What lines in the following entries hold the word "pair"? Copy each one.

----- Available data

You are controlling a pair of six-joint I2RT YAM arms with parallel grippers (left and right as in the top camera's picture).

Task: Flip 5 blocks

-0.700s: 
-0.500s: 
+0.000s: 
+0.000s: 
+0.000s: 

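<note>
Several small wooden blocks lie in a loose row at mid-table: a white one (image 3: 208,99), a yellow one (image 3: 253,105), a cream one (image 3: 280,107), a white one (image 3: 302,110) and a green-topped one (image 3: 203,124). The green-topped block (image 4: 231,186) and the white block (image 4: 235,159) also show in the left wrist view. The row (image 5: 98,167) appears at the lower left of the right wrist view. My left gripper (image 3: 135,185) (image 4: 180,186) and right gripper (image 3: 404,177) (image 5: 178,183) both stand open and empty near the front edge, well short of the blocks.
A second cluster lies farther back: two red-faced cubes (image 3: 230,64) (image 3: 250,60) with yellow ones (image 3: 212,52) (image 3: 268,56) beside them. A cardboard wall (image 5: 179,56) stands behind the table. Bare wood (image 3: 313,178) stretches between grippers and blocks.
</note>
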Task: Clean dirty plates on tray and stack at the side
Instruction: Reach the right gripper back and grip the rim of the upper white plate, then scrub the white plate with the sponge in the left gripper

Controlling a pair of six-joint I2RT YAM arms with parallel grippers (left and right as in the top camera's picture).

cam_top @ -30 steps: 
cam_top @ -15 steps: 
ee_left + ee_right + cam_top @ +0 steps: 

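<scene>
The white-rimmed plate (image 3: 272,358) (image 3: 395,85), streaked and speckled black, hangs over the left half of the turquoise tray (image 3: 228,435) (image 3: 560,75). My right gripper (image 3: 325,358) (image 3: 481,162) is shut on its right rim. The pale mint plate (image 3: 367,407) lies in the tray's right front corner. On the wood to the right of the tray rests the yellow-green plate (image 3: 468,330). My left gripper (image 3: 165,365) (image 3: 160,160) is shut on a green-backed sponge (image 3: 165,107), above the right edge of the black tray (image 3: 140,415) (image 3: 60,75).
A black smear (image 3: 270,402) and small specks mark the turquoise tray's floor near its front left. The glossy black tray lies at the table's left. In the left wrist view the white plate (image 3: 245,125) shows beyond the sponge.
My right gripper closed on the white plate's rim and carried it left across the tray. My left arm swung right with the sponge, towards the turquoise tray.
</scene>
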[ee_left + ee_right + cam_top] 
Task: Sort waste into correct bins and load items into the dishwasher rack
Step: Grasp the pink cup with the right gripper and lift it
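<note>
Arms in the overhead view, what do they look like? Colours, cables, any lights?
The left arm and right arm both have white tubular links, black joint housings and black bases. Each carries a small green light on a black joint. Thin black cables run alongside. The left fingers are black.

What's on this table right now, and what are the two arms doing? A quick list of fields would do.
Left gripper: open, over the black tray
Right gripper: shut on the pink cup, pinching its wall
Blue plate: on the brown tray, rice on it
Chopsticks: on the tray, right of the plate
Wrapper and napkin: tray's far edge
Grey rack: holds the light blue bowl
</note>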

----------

Answer to this problem |
You are controlling a pair of six-joint I2RT YAM arms with parallel grippers (left and right as in the top camera's picture).
Controlling a pair of six-joint I2RT YAM arms with parallel grippers (left and right as in the top camera's picture).

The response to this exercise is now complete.